Action item:
Please copy the data below exactly, from its first line through the line holding "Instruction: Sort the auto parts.", and skip the pictures.

-*-

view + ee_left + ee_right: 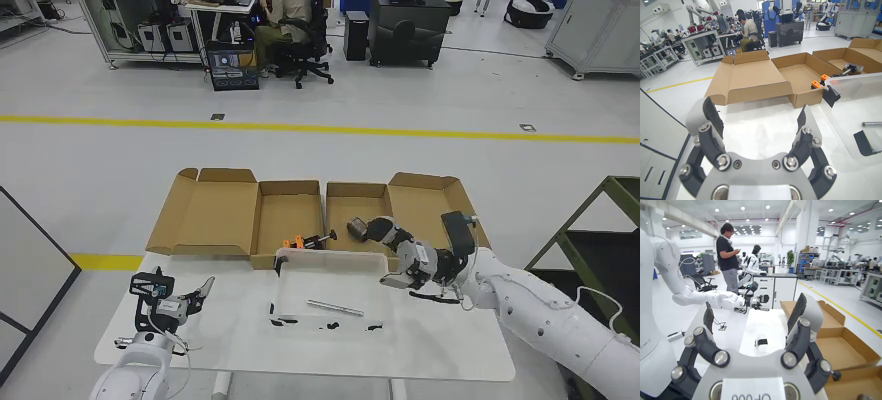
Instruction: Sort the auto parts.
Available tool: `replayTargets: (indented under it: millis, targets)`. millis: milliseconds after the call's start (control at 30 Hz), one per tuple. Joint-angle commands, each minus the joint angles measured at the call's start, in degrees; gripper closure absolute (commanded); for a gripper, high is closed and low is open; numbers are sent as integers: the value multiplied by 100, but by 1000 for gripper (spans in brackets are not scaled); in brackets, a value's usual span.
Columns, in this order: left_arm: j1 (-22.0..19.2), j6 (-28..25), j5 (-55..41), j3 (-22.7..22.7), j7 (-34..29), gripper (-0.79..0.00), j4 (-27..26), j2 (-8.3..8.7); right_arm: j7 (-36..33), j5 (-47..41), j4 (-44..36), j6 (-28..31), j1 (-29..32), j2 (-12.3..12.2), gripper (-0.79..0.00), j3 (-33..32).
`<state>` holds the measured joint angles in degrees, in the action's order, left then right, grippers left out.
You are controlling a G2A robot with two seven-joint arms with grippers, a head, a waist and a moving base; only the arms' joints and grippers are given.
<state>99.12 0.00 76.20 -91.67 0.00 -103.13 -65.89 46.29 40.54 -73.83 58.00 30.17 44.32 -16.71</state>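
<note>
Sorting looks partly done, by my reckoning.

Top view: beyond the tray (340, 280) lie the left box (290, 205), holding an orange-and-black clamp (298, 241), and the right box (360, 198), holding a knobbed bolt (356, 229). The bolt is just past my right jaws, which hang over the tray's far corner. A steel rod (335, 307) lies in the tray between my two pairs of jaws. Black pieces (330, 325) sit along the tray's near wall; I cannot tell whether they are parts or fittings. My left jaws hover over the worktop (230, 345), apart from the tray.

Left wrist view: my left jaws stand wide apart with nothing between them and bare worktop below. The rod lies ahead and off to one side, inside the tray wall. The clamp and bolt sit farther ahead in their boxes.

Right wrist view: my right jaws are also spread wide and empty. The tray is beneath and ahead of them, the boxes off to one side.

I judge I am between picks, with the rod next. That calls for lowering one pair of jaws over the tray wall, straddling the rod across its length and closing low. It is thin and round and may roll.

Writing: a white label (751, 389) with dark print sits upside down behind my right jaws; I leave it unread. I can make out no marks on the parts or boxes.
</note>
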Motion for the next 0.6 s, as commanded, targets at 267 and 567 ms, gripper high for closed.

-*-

Reply to the task:
view + ee_left + ee_right: 
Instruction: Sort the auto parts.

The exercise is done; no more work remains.